Exercise objective: Each entry that appears below should be restated exactly as it is.

──────── Available data ────────

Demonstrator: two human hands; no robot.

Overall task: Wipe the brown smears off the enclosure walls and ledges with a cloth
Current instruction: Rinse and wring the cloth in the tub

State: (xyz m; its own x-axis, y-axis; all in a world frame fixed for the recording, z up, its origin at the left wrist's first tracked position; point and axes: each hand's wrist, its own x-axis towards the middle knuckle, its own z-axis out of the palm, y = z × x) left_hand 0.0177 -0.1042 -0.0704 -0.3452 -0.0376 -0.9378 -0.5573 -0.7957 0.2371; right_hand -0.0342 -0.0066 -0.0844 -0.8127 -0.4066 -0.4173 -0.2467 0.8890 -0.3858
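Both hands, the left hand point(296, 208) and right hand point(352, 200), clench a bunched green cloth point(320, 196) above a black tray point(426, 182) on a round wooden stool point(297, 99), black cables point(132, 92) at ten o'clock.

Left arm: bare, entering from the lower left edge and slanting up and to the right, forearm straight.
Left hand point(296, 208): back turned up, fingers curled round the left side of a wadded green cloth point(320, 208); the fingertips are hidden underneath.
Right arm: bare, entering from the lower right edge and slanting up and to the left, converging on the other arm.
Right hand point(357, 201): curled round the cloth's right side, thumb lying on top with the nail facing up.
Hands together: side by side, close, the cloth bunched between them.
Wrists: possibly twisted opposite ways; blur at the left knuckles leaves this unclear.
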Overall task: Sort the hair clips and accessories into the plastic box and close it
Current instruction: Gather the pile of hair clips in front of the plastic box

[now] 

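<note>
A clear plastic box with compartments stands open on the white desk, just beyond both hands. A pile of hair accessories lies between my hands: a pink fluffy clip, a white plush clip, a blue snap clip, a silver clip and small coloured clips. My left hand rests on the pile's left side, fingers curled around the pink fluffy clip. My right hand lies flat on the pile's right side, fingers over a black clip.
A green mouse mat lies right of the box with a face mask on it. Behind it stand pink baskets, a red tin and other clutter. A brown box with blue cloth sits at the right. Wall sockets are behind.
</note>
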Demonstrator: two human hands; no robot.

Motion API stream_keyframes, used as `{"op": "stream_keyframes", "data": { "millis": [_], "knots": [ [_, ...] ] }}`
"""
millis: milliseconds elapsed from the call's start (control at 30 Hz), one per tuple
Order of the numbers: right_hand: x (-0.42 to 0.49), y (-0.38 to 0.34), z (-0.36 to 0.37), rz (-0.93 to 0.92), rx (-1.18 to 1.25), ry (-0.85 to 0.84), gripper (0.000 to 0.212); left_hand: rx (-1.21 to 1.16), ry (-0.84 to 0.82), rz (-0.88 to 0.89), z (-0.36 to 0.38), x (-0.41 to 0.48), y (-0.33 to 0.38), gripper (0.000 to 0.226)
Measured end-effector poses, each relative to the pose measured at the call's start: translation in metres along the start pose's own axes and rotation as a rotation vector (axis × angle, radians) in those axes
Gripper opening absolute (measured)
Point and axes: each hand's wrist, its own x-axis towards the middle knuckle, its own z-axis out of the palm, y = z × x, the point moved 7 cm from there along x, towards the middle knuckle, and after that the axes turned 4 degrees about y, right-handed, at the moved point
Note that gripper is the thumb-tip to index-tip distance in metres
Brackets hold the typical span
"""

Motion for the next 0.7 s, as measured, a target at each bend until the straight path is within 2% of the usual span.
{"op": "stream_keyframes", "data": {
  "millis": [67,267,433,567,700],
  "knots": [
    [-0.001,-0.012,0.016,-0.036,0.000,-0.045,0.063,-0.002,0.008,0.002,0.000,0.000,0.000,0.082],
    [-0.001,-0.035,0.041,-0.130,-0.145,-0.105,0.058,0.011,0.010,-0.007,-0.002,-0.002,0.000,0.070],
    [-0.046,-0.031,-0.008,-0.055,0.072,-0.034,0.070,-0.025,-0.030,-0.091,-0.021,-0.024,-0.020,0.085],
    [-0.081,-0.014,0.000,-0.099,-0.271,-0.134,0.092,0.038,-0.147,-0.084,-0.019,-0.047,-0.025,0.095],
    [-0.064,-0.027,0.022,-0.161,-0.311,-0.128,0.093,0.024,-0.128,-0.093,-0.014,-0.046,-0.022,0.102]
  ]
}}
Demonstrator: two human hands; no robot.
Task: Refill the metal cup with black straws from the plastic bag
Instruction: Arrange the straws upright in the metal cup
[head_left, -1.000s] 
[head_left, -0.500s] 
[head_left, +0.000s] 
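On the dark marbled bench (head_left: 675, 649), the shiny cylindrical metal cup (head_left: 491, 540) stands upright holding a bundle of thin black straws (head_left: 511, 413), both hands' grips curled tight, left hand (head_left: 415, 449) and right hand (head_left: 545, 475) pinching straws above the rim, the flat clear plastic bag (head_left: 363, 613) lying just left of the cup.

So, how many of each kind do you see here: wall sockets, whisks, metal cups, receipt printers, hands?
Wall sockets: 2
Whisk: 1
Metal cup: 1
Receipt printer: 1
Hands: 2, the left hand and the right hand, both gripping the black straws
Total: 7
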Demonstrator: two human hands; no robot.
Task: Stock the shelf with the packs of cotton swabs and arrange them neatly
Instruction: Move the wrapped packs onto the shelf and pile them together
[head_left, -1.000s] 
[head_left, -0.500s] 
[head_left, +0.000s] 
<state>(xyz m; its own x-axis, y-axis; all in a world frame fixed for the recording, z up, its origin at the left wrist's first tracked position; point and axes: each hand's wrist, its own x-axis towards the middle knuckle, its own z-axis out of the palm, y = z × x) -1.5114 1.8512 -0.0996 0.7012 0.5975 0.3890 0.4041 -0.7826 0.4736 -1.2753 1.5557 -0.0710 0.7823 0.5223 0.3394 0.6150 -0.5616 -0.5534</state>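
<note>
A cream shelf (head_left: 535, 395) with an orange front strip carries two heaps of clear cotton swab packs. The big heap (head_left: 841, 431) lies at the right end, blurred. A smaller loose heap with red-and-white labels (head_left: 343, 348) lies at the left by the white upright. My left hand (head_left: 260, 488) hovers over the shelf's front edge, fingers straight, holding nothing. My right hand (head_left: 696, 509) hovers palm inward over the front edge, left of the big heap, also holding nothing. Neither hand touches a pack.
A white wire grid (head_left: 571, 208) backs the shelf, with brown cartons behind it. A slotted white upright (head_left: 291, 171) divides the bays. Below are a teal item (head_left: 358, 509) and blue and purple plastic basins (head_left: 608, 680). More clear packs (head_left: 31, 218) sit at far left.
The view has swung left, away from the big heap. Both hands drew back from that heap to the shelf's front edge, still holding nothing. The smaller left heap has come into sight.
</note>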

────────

Output of the exercise:
Demonstrator: two human hands; no robot.

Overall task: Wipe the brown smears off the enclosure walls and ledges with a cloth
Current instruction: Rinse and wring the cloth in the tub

State: (xyz m; its own x-axis, y-axis; all in a world frame fixed for the recording, z up, its origin at the left wrist's first tracked position; point and axes: each hand's wrist, its own x-axis towards the middle knuckle, its own z-axis out of the palm, y = z × x) left_hand 0.0177 -0.1042 -0.0704 -0.3452 -0.0376 -0.9378 -0.5573 -0.7957 0.2371; right_hand -0.0342 -0.0066 -0.0844 -0.8127 -0.4066 -0.4173 -0.2467 0.8890 -0.3858
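Both hands, the left hand point(296, 208) and right hand point(352, 200), clench a bunched green cloth point(320, 196) above a black tray point(426, 182) on a round wooden stool point(297, 99), black cables point(132, 92) at ten o'clock.

Left arm: bare, entering from the lower left edge and slanting up and to the right, forearm straight.
Left hand point(296, 208): back turned up, fingers curled round the left side of a wadded green cloth point(320, 208); the fingertips are hidden underneath.
Right arm: bare, entering from the lower right edge and slanting up and to the left, converging on the other arm.
Right hand point(357, 201): curled round the cloth's right side, thumb lying on top with the nail facing up.
Hands together: side by side, close, the cloth bunched between them.
Wrists: possibly twisted opposite ways; blur at the left knuckles leaves this unclear.
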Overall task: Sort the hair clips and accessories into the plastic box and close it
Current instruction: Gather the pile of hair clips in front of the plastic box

[now] 

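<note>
A clear plastic box with compartments stands open on the white desk, just beyond both hands. A pile of hair accessories lies between my hands: a pink fluffy clip, a white plush clip, a blue snap clip, a silver clip and small coloured clips. My left hand rests on the pile's left side, fingers curled around the pink fluffy clip. My right hand lies flat on the pile's right side, fingers over a black clip.
A green mouse mat lies right of the box with a face mask on it. Behind it stand pink baskets, a red tin and other clutter. A brown box with blue cloth sits at the right. Wall sockets are behind.
</note>
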Demonstrator: two human hands; no robot.

Motion API stream_keyframes, used as `{"op": "stream_keyframes", "data": { "millis": [_], "knots": [ [_, ...] ] }}`
"""
millis: milliseconds elapsed from the call's start (control at 30 Hz), one per tuple
Order of the numbers: right_hand: x (-0.42 to 0.49), y (-0.38 to 0.34), z (-0.36 to 0.37), rz (-0.93 to 0.92), rx (-1.18 to 1.25), ry (-0.85 to 0.84), gripper (0.000 to 0.212); left_hand: rx (-1.21 to 1.16), ry (-0.84 to 0.82), rz (-0.88 to 0.89), z (-0.36 to 0.38), x (-0.41 to 0.48), y (-0.33 to 0.38), gripper (0.000 to 0.226)
Measured end-effector poses, each relative to the pose measured at the call's start: translation in metres along the start pose's own axes and rotation as a rotation vector (axis × angle, radians) in those axes
Gripper opening absolute (measured)
Point and axes: each hand's wrist, its own x-axis towards the middle knuckle, its own z-axis out of the palm, y = z × x, the point moved 7 cm from there along x, towards the middle knuckle, and after that the axes turned 4 degrees about y, right-handed, at the moved point
Note that gripper is the thumb-tip to index-tip distance in metres
Brackets hold the typical span
"""

Motion for the next 0.7 s, as measured, a target at each bend until the straight path is within 2% of the usual span.
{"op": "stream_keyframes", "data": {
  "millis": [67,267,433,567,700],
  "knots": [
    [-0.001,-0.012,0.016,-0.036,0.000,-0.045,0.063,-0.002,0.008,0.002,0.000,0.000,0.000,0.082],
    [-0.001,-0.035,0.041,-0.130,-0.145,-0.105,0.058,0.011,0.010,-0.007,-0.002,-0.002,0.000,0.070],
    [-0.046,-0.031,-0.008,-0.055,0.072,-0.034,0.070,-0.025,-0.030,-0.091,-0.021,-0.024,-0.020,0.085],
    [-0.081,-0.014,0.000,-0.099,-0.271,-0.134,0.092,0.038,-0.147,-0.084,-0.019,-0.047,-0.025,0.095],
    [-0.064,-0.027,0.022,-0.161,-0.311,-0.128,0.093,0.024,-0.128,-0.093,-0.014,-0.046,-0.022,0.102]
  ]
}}
Demonstrator: two human hands; no robot.
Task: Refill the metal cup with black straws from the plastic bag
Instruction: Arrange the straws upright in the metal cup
[head_left, -1.000s] 
[head_left, -0.500s] 
[head_left, +0.000s] 
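On the dark marbled bench (head_left: 675, 649), the shiny cylindrical metal cup (head_left: 491, 540) stands upright holding a bundle of thin black straws (head_left: 511, 413), both hands' grips curled tight, left hand (head_left: 415, 449) and right hand (head_left: 545, 475) pinching straws above the rim, the flat clear plastic bag (head_left: 363, 613) lying just left of the cup.

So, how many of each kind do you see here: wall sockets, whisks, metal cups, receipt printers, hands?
Wall sockets: 2
Whisk: 1
Metal cup: 1
Receipt printer: 1
Hands: 2, the left hand and the right hand, both gripping the black straws
Total: 7
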Demonstrator: two human hands; no robot.
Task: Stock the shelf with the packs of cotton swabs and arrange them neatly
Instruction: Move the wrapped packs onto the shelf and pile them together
[head_left, -1.000s] 
[head_left, -0.500s] 
[head_left, +0.000s] 
<state>(xyz m; its own x-axis, y-axis; all in a world frame fixed for the recording, z up, its origin at the left wrist's first tracked position; point and axes: each hand's wrist, its own x-axis towards the middle knuckle, its own z-axis out of the palm, y = z × x) -1.5114 1.8512 -0.0996 0.7012 0.5975 0.3890 0.4041 -0.7826 0.4736 -1.2753 1.5557 -0.0710 0.7823 0.5223 0.3394 0.6150 -0.5616 -0.5534</state>
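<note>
A cream shelf (head_left: 535, 395) with an orange front strip carries two heaps of clear cotton swab packs. The big heap (head_left: 841, 431) lies at the right end, blurred. A smaller loose heap with red-and-white labels (head_left: 343, 348) lies at the left by the white upright. My left hand (head_left: 260, 488) hovers over the shelf's front edge, fingers straight, holding nothing. My right hand (head_left: 696, 509) hovers palm inward over the front edge, left of the big heap, also holding nothing. Neither hand touches a pack.
A white wire grid (head_left: 571, 208) backs the shelf, with brown cartons behind it. A slotted white upright (head_left: 291, 171) divides the bays. Below are a teal item (head_left: 358, 509) and blue and purple plastic basins (head_left: 608, 680). More clear packs (head_left: 31, 218) sit at far left.
The view has swung left, away from the big heap. Both hands drew back from that heap to the shelf's front edge, still holding nothing. The smaller left heap has come into sight.
</note>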

What came before is the complete response.